0

In BigQuery, I'd like to replicate the Google Analytics 4 statistic 'engagement rate', which is defined as (more info):

sessions with engagement / total sessions

It is required to calculate for all platforms (iOS / Android / Web). In BigQuery, I'm using the default Google Analytics 4 data import tables.

I hereby see various engagement-related parameters, and even the same parameter with different value types, which confuses me a bit:

  1. parameter 'session_engaged'; for all session_start events, this parameter is included as type integer. The parameter only is added when session_engaged = 1; data for all platforms (ios, android, web).
  2. parameter 'session_engaged'; for all events except session_start events, this parameter is included as type string. The parameter is included in 100% of all existing (web) events with either the value '0' or '1'; data is ONLY available for platform = 'web'.
  3. parameter 'engaged_session_event'; this parameter is included (only) as type integer; the parameter is only included in an event when value = 1. data for all platforms (ios, android, web)
  4. And then there is also the parameter engagement_time_msec; I didn't use this parameter in the scope of this post, since I still doubt the validity of this parameter (see also an earlier post in which I questioned the parameter values)

For the replication of engagement rate, it seems option 2 of the above can't be used, since data is only for web, and I need the calculation to do for also ios and android.

Following 'option 1' or 'option 3' from the above: The output in BigQuery between these options is more or less equal, there is a very little difference. Comparing the output of both options to the output in the GA4 UI, the numbers don't match; in the GA4 UI, they are consistently 3-4% higher for each platform.
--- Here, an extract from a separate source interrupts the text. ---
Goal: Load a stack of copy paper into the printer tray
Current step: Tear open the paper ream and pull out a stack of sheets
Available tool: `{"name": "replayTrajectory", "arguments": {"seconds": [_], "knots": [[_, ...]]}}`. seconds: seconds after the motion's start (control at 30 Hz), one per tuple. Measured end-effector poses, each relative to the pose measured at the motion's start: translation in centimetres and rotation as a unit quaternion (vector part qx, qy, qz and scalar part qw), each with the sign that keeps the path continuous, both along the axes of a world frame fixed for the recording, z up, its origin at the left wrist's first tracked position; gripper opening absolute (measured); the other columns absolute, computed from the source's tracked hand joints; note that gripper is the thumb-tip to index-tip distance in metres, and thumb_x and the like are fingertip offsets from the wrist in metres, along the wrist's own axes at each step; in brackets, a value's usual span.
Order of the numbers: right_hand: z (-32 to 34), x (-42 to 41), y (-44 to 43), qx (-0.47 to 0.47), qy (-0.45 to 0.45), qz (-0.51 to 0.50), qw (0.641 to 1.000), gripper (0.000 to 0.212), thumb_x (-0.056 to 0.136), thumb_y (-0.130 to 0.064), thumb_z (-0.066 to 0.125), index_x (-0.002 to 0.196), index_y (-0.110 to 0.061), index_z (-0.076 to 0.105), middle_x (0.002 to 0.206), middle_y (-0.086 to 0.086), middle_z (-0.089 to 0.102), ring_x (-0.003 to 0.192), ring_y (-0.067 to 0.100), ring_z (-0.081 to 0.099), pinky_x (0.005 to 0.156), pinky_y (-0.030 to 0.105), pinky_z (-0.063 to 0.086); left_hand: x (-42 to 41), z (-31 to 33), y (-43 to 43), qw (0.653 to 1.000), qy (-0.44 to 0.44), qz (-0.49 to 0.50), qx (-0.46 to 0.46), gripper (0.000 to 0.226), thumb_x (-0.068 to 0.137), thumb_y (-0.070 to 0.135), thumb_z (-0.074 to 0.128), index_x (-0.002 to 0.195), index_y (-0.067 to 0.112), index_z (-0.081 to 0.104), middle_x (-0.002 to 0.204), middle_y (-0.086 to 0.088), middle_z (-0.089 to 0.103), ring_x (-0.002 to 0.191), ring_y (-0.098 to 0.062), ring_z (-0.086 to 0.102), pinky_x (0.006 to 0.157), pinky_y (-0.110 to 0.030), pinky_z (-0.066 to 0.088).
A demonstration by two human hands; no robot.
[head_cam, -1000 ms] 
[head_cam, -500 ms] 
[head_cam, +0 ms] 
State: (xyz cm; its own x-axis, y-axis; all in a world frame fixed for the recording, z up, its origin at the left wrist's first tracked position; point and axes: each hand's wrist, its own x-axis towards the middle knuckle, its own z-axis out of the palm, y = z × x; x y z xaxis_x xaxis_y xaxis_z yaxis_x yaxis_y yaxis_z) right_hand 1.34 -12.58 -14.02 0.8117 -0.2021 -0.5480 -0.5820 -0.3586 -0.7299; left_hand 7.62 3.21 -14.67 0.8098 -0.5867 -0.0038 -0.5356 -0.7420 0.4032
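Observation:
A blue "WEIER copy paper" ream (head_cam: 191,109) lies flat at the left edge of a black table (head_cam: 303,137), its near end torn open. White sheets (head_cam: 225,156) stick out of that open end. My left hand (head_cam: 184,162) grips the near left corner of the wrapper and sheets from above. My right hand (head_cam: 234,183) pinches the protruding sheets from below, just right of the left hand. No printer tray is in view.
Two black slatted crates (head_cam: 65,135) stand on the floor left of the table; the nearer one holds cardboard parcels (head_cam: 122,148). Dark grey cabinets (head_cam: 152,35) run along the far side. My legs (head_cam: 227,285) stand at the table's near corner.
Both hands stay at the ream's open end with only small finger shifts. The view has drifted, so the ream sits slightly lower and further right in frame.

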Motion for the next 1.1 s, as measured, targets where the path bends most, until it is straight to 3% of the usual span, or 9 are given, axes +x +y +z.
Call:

Query following 'option 1':

SELECT platform,
SAFE_DIVIDE(COUNT(DISTINCT CASE WHEN (SELECT value.int_value FROM UNNEST(event_params) WHERE key = 'session_engaged') = 1 THEN CONCAT(user_pseudo_id,(SELECT value.int_value FROM UNNEST(event_params) WHERE key = 'ga_session_id')) END),COUNT(DISTINCT CONCAT(user_pseudo_id,(SELECT value.int_value FROM UNNEST(event_params) WHERE key = 'ga_session_id')))) AS engagement_rate
FROM `[project id].[dataset id].events_*`
WHERE _table_suffix between '20221008' AND '20221008'
GROUP BY 1

Query following 'option 3':

SELECT platform,
SAFE_DIVIDE(COUNT(DISTINCT CASE WHEN (SELECT value.int_value FROM UNNEST(event_params) WHERE key = 'engaged_session_event') = 1 THEN CONCAT(user_pseudo_id,(SELECT value.int_value FROM UNNEST(event_params) WHERE key = 'ga_session_id')) END),COUNT(DISTINCT CONCAT(user_pseudo_id,(SELECT value.int_value FROM UNNEST(event_params) WHERE key = 'ga_session_id')))) AS engagement_rate
FROM `[project id].[dataset id].events_*`
WHERE _table_suffix between '20221008' AND '20221008'
GROUP BY 1

Clear documentation from Google side seem to be missing regarding the parameters session_engaged and engaged_session_event.

I'm looking for more clarity around the following questions:

  1. What does each parameter really means, what is the context around the values of each parameter and what are the differences between them?
  2. In which case which parameter should be used.
  3. How to calculate the 'engagement rate' in BigQuery, and replicate the numbers as displayed in the GA4 UI.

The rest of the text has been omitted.